Functions that are using php_mblen() could be modified to use mbstring
when PHP is built with mbstring. Functions may use internal_encoding.
Use of internal_encoding requires user code modification in some cases.
For instance, Japanese Windows command line uses Shift_JIS as
terminal encoding while many users uses UTF-8 for script. Users has to
add code that changes internal_encoding. e.g.
escapeshellarg()/escapeshellcmd().
They could use simple wrapper for escapeshellarg()/escapeshellcmd(), though..
Although users have to modify their code a little, fgetcsv() and like would
be more usable because it's more reliable than locale.
It may be better to add mb version of these functions and deprecate them
like addslashes(), if we are not going to modify these functions.
>
> > However, some people don't like the solution (in security ML)
> > because it is locale based solution. It may have unwanted side
> > effects.
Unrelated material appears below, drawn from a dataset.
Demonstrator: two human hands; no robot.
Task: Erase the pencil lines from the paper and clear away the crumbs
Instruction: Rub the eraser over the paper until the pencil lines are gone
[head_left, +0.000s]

Locale is unreliable and most user just don't care about it.
> >
> > Therefore, I proposed this approach that introduce encoding
> > parameter just like htmlspecialchars()/htmlentities().
> >
> > Encoding parameter (or some way to specify encoding) for security
> > related string function is mandatory. We should provide some way
> > to specify encoding.
> >
>
> Many of us do not have access to that mailing list, so yould you shed
> some light on the acutal issue?
>
There are 2 classes of security issue in php_addslashes()
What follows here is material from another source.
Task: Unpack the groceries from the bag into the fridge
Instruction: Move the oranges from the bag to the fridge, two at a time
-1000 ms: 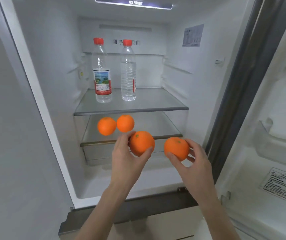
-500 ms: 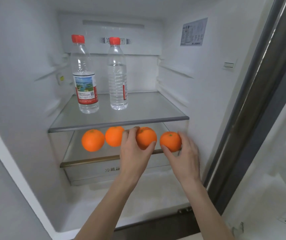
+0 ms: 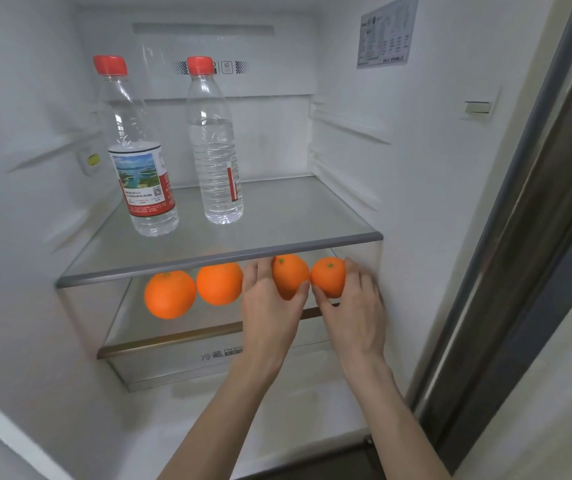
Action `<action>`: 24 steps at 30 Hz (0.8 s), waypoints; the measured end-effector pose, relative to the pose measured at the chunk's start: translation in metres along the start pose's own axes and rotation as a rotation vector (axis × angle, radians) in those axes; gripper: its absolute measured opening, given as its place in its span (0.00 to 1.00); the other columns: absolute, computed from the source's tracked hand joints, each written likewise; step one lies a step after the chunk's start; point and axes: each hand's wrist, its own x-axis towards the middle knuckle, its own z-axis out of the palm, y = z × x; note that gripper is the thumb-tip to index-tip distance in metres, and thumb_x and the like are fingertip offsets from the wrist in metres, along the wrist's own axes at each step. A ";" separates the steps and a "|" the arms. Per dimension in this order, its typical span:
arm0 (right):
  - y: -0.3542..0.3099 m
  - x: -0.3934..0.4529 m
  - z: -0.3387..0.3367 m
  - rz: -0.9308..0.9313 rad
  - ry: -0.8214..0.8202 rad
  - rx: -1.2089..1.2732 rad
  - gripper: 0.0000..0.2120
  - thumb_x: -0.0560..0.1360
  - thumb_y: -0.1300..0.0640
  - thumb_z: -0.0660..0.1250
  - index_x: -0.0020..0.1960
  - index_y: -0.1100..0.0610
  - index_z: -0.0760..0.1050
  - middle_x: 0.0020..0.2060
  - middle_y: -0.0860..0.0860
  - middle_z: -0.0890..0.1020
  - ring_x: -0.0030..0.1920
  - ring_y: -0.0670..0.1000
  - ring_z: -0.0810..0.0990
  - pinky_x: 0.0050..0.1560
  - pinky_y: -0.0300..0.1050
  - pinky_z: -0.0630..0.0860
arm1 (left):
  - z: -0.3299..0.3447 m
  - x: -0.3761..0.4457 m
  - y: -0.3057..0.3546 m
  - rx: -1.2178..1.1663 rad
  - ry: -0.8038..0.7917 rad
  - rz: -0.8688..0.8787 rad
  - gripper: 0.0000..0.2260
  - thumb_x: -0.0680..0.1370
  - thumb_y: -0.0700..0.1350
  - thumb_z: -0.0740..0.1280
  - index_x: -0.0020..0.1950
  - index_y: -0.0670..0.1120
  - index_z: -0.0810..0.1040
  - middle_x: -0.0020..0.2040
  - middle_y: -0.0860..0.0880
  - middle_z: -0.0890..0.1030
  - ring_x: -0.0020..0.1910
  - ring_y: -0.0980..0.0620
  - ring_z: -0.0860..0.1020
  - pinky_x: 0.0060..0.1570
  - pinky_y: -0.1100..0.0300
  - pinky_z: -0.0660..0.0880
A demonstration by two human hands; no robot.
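Inside the open fridge, my left hand (image 3: 270, 306) grips an orange (image 3: 289, 273) and my right hand (image 3: 353, 306) grips another orange (image 3: 327, 275), side by side just under the upper glass shelf (image 3: 312, 220), over the right part of the lower glass shelf (image 3: 173, 327). Two more oranges lie on that lower shelf to the left, one (image 3: 169, 294) at the far left and one (image 3: 219, 283) beside my left hand. Whether the held oranges touch the shelf I cannot tell.
Two red-capped water bottles stand on the upper shelf, a labelled one (image 3: 137, 161) at left and a clear one (image 3: 217, 150) beside it. A drawer (image 3: 180, 362) sits below the lower shelf. The door frame (image 3: 519, 237) rises at right.
Both hands have carried their oranges forward and deeper into the fridge, from in front of the shelves to just under the upper shelf; the camera has moved closer.
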 end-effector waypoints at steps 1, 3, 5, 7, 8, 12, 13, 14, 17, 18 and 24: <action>-0.001 0.001 0.001 0.012 -0.004 0.004 0.34 0.75 0.45 0.75 0.74 0.60 0.70 0.66 0.59 0.79 0.65 0.60 0.79 0.59 0.52 0.79 | 0.001 0.000 -0.001 0.008 0.007 0.002 0.29 0.75 0.51 0.76 0.73 0.48 0.70 0.63 0.51 0.75 0.63 0.52 0.74 0.58 0.62 0.72; -0.001 0.002 0.003 0.027 -0.018 0.006 0.35 0.76 0.44 0.74 0.76 0.60 0.68 0.68 0.59 0.77 0.67 0.61 0.78 0.60 0.53 0.79 | 0.003 0.000 -0.002 0.013 0.017 0.007 0.30 0.75 0.51 0.76 0.73 0.48 0.70 0.63 0.51 0.75 0.62 0.52 0.74 0.60 0.60 0.74; -0.001 0.002 0.005 0.026 -0.032 0.003 0.37 0.77 0.43 0.72 0.78 0.60 0.65 0.70 0.59 0.75 0.69 0.61 0.76 0.62 0.54 0.78 | 0.004 0.001 -0.002 0.018 0.015 0.011 0.30 0.75 0.52 0.76 0.74 0.48 0.70 0.64 0.51 0.75 0.63 0.52 0.73 0.61 0.61 0.72; -0.001 0.002 0.005 0.020 -0.036 0.006 0.38 0.77 0.43 0.72 0.79 0.59 0.63 0.72 0.59 0.74 0.70 0.61 0.75 0.63 0.54 0.77 | 0.004 0.001 -0.001 0.036 0.014 0.018 0.29 0.75 0.52 0.75 0.73 0.47 0.71 0.64 0.50 0.76 0.64 0.52 0.72 0.61 0.63 0.70; 0.000 0.002 0.005 0.020 -0.040 0.011 0.38 0.77 0.43 0.72 0.80 0.59 0.62 0.72 0.59 0.73 0.71 0.61 0.75 0.64 0.54 0.77 | 0.004 0.002 -0.001 0.040 0.010 0.019 0.30 0.75 0.53 0.75 0.73 0.47 0.71 0.64 0.50 0.75 0.64 0.52 0.72 0.61 0.63 0.70; 0.001 0.000 0.004 0.009 -0.050 0.012 0.40 0.77 0.44 0.72 0.81 0.58 0.59 0.73 0.59 0.71 0.72 0.60 0.73 0.65 0.55 0.77 | 0.003 0.003 -0.002 0.044 -0.015 0.021 0.31 0.74 0.53 0.75 0.74 0.49 0.70 0.65 0.52 0.73 0.64 0.52 0.72 0.58 0.64 0.69; 0.001 -0.001 0.003 0.007 -0.047 0.012 0.41 0.77 0.44 0.72 0.81 0.58 0.58 0.74 0.59 0.71 0.73 0.60 0.73 0.65 0.55 0.77 | 0.003 0.003 -0.001 0.054 -0.016 0.021 0.31 0.74 0.54 0.75 0.74 0.50 0.69 0.65 0.52 0.73 0.64 0.52 0.72 0.55 0.64 0.69; 0.001 -0.002 0.003 0.004 -0.043 0.015 0.41 0.77 0.44 0.73 0.81 0.58 0.58 0.74 0.59 0.71 0.73 0.60 0.73 0.66 0.55 0.77 | 0.002 0.003 0.000 0.069 -0.015 0.021 0.31 0.74 0.54 0.75 0.74 0.49 0.69 0.66 0.51 0.72 0.64 0.51 0.73 0.54 0.64 0.69; 0.003 -0.007 -0.001 -0.017 -0.035 0.021 0.41 0.76 0.45 0.74 0.81 0.58 0.59 0.73 0.58 0.71 0.72 0.59 0.73 0.67 0.53 0.76 | 0.000 0.001 0.001 0.136 0.002 0.027 0.31 0.73 0.56 0.75 0.72 0.48 0.70 0.65 0.50 0.73 0.63 0.49 0.74 0.50 0.61 0.71; 0.003 -0.008 -0.003 -0.030 -0.031 0.021 0.41 0.76 0.45 0.74 0.81 0.58 0.59 0.73 0.57 0.72 0.72 0.58 0.73 0.67 0.53 0.76 | -0.001 -0.001 0.001 0.152 0.007 0.028 0.31 0.73 0.56 0.76 0.72 0.47 0.70 0.65 0.50 0.73 0.64 0.48 0.74 0.50 0.60 0.71; -0.004 -0.029 -0.026 -0.069 -0.007 0.004 0.36 0.80 0.42 0.67 0.81 0.56 0.60 0.76 0.55 0.69 0.76 0.56 0.69 0.71 0.50 0.72 | -0.019 -0.025 0.001 0.147 0.011 0.088 0.29 0.77 0.54 0.73 0.74 0.48 0.68 0.68 0.50 0.73 0.66 0.50 0.72 0.53 0.60 0.72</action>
First is PHP script execution.
Suppose this is a script save app config script.
<?php
$v = addslashes('表') . addslashes('\'; exec(\'rm -rf /\');
die();\''));
file_put_contents('myconfig.php', '<?php $config='.$v);
?>
then read it as PHP script.
<?php
include 'myconfig.php';
// other code follows
?>
If '表' is SJIS, the char code is 0x955c (0x5c = \). Since addslashes() is
not multibyte aware, it escapes
the char as 0x95, 0x5c, 0x5c. This make possible that break out string
quoting and write attack code.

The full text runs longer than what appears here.